மௌவலொடு மலர்ந்த மாக் குரல் நொச்சியும்,
அவ் வரி அல்குல் ஆயமும், உள்ளாள்,
ஏதிலன் பொய்ம்மொழி நம்பி, ஏர் வினை
வளம் கெழு திரு நகர் புலம்பப் போகி,
வெருவரு கவலை ஆங்கண், அருள்வர,
கருங் கால் ஓமை ஏறி, வெண் தலைப்
பருந்து பெடை பயிரும் பாழ் நாட்டு ஆங்கண்,
பொலந்தொடி தெளிர்ப்ப வீசி; சேவடிச்
சிலம்பு நக இயலிச் சென்ற என் மகட்கே
சாந்து உளர் வணர் குரல் வாரி, வகைவகுத்து;
யான் போது துணைப்ப, தகரம் மண்ணாள்,
தன் ஓரன்ன தகை வெங் காதலன்
வெறி கமழ் பல் மலர் புனையப் பின்னுவிட,
சிறுபுறம் புதைய நெறிபு தாழ்ந்தனகொல்
நெடுங் கால் மாஅத்து ஊழுறு வெண் பழம்
கொடுந் தாள் யாமை பார்ப்பொடு கவரும்
பொய்கை சூழ்ந்த, பொய்யா யாணர்,
வாணன் சிறுகுடி வடாஅது
தீம் நீர்க் கான்யாற்று அவிர்அறல் போன்றே?
It’s more about the lady than the drylands in this trip and we hear these words spoken by the lady’s mother, after the lady has eloped away with her man:
“Without thinking about the chaste tree with dark leaf clusters, upon which wild jasmine vines spread and bloom, or her playmates with beautiful, lined waists, believing in the lies of that stranger, she has left her well-etched, prosperous mansion in loneliness, and departed to that fear-evoking path, where climbing atop a black-trunked toothbrush tree, the white-headed kite calls out piteously to its mate, in the expanses of those wastelands. Here, she walks swaying her hands, making her golden bangles jangle, and the anklets on her red feet tinkle. When I used to comb her thick tresses, coated with dried sandalwood paste, split it into parts, and adorn it with flowers, she would refuse to let me apply the ‘agarwood’ paste.
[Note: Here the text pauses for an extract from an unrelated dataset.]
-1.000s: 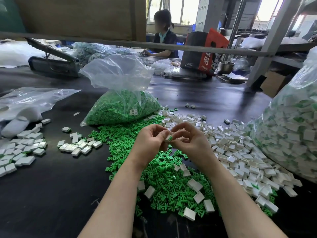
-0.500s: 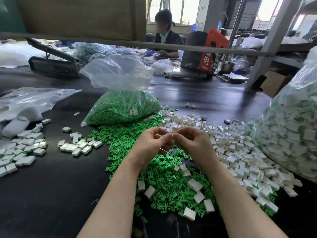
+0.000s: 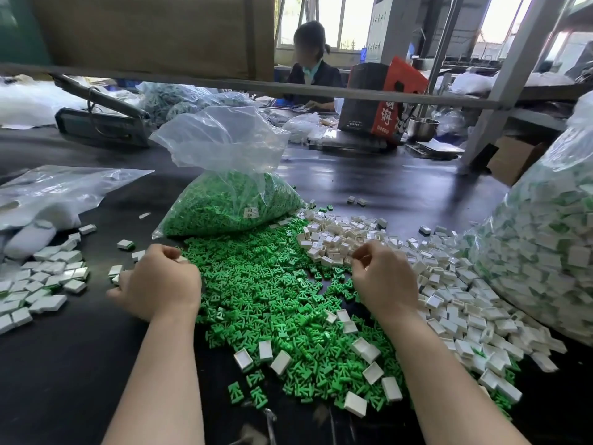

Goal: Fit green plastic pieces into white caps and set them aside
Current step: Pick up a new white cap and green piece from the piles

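Note:
My left hand [image 3: 160, 281] hovers low over the black table, left of the loose green plastic pieces [image 3: 266, 290]. Its fingers are curled, and a small white cap [image 3: 183, 259] shows at the thumb. Just to its left lie the set-aside fitted caps [image 3: 41, 284]. My right hand [image 3: 382, 277] is at the near edge of the heap of empty white caps [image 3: 449, 293]. Thumb and forefinger pinch a cap there, mostly hidden by the fingers.
An open clear bag of green pieces [image 3: 224, 200] stands behind the pile. A large bag of fitted caps [image 3: 545, 239] fills the right side. Flat plastic bags [image 3: 48, 191] lie at the left. A person [image 3: 313, 72] sits across the table, beyond a metal bar.
My hands were joined at the centre, pressing a piece into a cap. They have parted: the left moved left toward the set-aside caps, the right moved right to the white heap.

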`<state>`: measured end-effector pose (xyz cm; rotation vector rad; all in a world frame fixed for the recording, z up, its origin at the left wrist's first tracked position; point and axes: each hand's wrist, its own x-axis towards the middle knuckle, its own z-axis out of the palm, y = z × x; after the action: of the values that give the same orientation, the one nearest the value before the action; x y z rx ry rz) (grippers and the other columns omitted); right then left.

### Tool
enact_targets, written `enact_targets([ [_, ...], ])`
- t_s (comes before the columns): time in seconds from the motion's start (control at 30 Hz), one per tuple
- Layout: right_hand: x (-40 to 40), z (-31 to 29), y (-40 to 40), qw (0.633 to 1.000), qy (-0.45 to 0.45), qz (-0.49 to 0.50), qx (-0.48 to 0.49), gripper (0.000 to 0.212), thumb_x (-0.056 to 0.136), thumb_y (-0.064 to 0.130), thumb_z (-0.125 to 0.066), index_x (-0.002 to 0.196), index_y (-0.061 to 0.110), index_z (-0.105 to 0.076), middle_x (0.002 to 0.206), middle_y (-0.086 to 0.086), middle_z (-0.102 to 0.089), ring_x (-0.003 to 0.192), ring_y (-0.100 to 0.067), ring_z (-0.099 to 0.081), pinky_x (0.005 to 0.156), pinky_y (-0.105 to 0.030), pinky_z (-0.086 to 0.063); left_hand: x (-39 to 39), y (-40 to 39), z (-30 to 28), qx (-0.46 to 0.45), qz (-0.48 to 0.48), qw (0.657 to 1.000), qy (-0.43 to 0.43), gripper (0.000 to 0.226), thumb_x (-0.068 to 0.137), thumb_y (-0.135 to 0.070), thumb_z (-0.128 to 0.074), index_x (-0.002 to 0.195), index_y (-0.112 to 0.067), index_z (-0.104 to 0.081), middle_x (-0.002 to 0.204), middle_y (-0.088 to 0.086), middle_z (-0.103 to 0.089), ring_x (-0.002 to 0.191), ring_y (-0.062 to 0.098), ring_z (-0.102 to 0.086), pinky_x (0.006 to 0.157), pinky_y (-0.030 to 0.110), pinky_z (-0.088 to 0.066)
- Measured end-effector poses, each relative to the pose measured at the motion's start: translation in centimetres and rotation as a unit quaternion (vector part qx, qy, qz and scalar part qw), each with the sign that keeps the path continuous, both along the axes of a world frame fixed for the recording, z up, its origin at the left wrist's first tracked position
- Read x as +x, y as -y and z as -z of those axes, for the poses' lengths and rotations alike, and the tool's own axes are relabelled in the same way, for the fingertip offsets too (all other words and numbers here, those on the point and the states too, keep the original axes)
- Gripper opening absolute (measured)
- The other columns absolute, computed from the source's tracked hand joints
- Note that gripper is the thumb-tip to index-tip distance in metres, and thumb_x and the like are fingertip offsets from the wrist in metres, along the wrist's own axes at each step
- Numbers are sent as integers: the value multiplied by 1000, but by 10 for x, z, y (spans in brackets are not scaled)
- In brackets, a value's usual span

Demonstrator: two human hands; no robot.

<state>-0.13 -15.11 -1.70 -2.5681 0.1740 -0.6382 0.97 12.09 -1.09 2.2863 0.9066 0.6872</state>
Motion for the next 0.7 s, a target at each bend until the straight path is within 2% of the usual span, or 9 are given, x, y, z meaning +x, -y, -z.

Now, when her esteemed lover, who has a great love just like hers, ties many different flowers, wafting with intense fragrance, on her tresses, would it hide the small of her back and descend down, appearing akin to the radiant sand on the shore of the wild river with sweet waters, which flows to the north of Vaanan’s ‘Sirukudi’, with unending fertility, filled with ponds, where tortoises with curved legs, along with their little ones, nab the fallen ripe, white fruits of the tall-trunked mango tree?”
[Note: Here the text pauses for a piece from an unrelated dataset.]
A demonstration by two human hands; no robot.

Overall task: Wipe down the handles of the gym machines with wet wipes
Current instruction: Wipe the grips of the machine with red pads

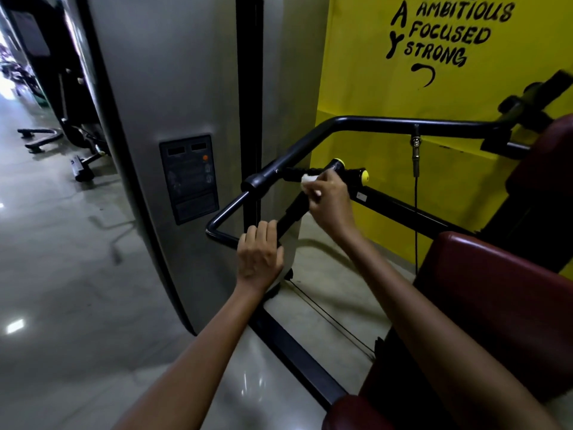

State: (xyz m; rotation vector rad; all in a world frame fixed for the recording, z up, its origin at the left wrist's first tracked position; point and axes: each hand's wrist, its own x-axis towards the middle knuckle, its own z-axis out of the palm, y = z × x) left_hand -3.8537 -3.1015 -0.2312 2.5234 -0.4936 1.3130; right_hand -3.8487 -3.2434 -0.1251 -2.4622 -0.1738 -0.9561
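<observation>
Left hand (259, 252) wrapped over the lower black bar (226, 238) of the machine's bent frame, fingers curled across the top, grip clenched on the tube near its rounded corner. Right hand (329, 197) raised higher, pinching a white wet wipe (310, 179) against the black handle (296, 173), just short of the yellow end cap (341, 164); grip grasping the wipe, with a second fold of white showing under the fingers. Second handle with its own yellow cap (365, 175) just beside and to the right, partly hidden behind the knuckles. Hard to tell whether the wipe wraps fully round the handle or only presses on its near side, owing to blur. Upper black bar (403, 123) running rightward across the yellow wall (372, 72), bearing painted words such as "FOCUSED" and "STRONG". Grey shroud (186, 103) of the weight stack close on the left, its edge standing right behind the bent frame, leaving little gap there. Dark red seat pad (496, 280) crowding the right forearm from below. Thin cable (415, 212) hanging down along the wall. Open polished floor (62, 274) stretching away to the left, with other machines' feet well apart in the distance.
</observation>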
Time to hear the sad cry of a drylands kite! Mother starts by declaring how her girl didn’t spare a thought either for the ‘nochchi’ tree that she grew with love, or her dearest playmates, with whom she has spent many an hour of joy, and just believing in the false words of a strange man, she has left them all, leaving their wealthy mansion to cry in loneliness. Then, mother turns to briefly mention where the lady is walking and this happens to be drylands path, where a white-headed bird of prey, possibly a Brahminy Kite, is crying out to its mate, sitting atop a toothbrush tree. Here, mother sees her daughter walking vigorously with her bangles and anklets tinkling. Then, her mind rewinds to that past moment when she would adorn the lady’s hair with flowers and try to apply a paste referred to as ‘thakaram’, and at that moment, the lady would refuse to let her mother do that. A moment to pause and investigate this ‘thakaram’ mentioned! On researching, I learnt that this could be either a paste or an oil made from ‘agarwood’, a natural resin, which is referred to as ‘liquid gold’ for such is its worth, and apparently, this ingredient is found in many hair products, and it seems to endow numerous benefits such as providing strength and nourishment for the hair, and also controlling dandruff and lice too! These ancient mothers seem to have realised the many benefits of this wood, exploited by the cosmetic industry currently!
Returning, mother’s thoughts seem to turn from the past, where she was grooming her girl’s hair, to the present, when she imagines the lady’s lover to be tying many different, fragrant flowers to the lady’s head, and she wonders if her girl’s tresses would descend down, and appear like the silty sand on the river shores, to the north of a town called ‘Sirukudi’, belonging to a lord named ‘Vaanan’, where there were many fertile ponds, and the tortoises living therein would savour the fallen fruits of the mango tree. In short, mother weaves a garland between that past moment of her caressing her daughter’s hair to this present moment, where another, the lady’s lover, has taken over. A moment of realisation in mother that her young girl was no more hers to protect, but someone whose joy has now passed on to the care of other hands!